# Learning to Program: Objects + Libraries

*"Some of the best programming is done on paper, really. Putting it into the computer is just a minor detail."*<br>*- Max Kanat-Alexander*

## Objects

Recall the types of values and data structures we have come across so far:
1. Strings
2. Numbers
3. Lists
4. Dictionaries

However, there is no type of value that allows us to combine the previous values together. For instance, let's say we had a list of response times of infants naming objects:

In [None]:
response_times = [4.5, 3.4, 4.7, 4.0, 3.2, 3.9, 3.4, 4.2]

We could then store the maximum and minimum times using a couple of variables:

In [None]:
min_response_time = 3.2
max_response_time = 4.7

But what if we had another list of response times? Then we would need to add two more variables to store the minimum and maximum times of this list:

In [None]:
response_times_2 = [3.3, 3.5, 4.2, 3.8, 4.3, 3.7, 4.3, 4.2]
min_response_time_2 = 3.3
max_response_time_2 = 4.3

And if we had another list? As the amount of lists grows, so will the total amount of variables used. Our code will become unreadable! 

Luckily, Python offers a solution to this problem. This solution is **objects**. 

An object esentially "bundles" a group of values and treats it as one value. In Python, we can create objects through a **class**, which acts as a blueprint for these objects. 

To make things clear, let's look at an example of a class for our response times problem:

In [None]:
# Class framework
class ResponseTimes:
    # Constructor: parameters are self + values to bundle
    def __init__(self, rt, min_time, max_time):
        # Syntax for each field: self.<field_name> = <field_name_value>
        self.response_times = rt
        self.min_response_time = min_time
        self.max_response_time = max_time
        # no return statement here, but Python implicitly returns an object. 

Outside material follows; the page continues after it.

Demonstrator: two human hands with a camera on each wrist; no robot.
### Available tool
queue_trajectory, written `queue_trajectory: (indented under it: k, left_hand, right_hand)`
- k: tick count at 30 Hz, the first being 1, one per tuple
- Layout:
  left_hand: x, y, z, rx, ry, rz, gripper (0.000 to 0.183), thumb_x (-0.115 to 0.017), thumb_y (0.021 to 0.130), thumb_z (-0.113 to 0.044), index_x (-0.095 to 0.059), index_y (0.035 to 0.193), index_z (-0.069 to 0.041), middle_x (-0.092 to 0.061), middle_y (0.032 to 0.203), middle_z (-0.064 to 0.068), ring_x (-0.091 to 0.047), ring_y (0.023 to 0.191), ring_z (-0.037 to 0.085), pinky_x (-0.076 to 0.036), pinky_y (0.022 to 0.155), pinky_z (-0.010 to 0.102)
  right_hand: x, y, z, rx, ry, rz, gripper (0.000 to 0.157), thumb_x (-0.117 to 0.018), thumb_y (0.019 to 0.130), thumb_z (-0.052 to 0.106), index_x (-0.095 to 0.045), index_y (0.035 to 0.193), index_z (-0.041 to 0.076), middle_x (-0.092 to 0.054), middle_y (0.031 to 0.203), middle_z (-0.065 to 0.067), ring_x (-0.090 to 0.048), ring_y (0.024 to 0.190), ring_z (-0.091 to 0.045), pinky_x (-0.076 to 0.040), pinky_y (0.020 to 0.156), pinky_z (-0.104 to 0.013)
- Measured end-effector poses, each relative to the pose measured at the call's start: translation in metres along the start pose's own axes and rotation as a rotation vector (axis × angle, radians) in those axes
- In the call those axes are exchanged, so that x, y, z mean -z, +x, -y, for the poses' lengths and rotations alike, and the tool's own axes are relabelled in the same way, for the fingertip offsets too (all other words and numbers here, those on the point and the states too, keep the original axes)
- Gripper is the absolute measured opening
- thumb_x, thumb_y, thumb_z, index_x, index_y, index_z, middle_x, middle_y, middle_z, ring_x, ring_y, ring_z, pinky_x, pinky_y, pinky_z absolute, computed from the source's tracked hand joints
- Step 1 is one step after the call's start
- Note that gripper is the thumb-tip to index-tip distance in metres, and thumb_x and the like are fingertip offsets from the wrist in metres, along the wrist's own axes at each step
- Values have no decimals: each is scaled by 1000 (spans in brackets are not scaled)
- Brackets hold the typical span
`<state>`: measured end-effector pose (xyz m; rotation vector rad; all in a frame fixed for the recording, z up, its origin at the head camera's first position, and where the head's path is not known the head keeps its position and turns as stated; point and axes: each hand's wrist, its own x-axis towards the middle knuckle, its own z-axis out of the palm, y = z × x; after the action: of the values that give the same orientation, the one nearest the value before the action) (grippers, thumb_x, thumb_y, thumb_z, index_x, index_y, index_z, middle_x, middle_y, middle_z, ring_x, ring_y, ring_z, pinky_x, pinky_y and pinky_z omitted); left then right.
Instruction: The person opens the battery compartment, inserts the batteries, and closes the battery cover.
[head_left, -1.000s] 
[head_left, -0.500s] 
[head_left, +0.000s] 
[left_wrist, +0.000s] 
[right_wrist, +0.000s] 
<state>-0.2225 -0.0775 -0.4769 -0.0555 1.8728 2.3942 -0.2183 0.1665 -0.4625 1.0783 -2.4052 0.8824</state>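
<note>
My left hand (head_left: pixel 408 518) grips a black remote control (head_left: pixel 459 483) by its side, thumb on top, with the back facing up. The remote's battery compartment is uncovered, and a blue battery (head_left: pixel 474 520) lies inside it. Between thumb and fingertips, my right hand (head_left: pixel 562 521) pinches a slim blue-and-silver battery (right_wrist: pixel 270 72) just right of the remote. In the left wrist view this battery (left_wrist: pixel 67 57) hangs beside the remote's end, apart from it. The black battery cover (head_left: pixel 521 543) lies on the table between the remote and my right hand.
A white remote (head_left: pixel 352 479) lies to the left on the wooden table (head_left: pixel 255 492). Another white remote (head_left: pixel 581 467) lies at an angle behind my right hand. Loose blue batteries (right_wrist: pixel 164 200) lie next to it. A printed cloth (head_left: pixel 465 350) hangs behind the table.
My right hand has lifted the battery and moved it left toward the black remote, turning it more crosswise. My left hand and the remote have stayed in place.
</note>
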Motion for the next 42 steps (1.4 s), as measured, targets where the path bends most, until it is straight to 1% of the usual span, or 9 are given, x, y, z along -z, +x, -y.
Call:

Let's look at this in pieces:
1. **class ResponseTimes:** This is where we specify the name of the class, after the **class** keyword. 
2. **def __init__(self,rt):** This is a special function that all classes have. It is the function that allows us to create **instances** of this **blueprint** - in other words, to create **objects** of this **class**. In computer lingo it is called the **constructor** of the class. Don't worry about the meaning of the *self* parameter for now. rt, min_time and max_time represent the values that we are going to bundle together into our object. 
3. **self.response_times = rt:** this is where we actually create the object. When we bundle our values in a object, we need a way to distinguish them if we want to access them later. **Field names** allow us to do this. We specify one field name for each value. Here the field name for the response times list is response_times. To make sure that it is associated with our object, we have to prepend it with "self.". Once we have specified the field name, we associate it with its respective value (in this case, rt) through a variable assignment.
4. **self.min_response_time = min_time:** Just like we did above, we now create a field in the object called min_response_time to hold the value of min_time. 
5. **self.max_response_time = max_time:** We now create a field in the object called max_response_time to hold the value of max_time. 
6. The __init__ function returns an object that contains these three fields. Notice that there is no return statement at the end of this function, so we would expect that this function wouldn't return a value. However, Python implicitly does this for us in the __init__ function. 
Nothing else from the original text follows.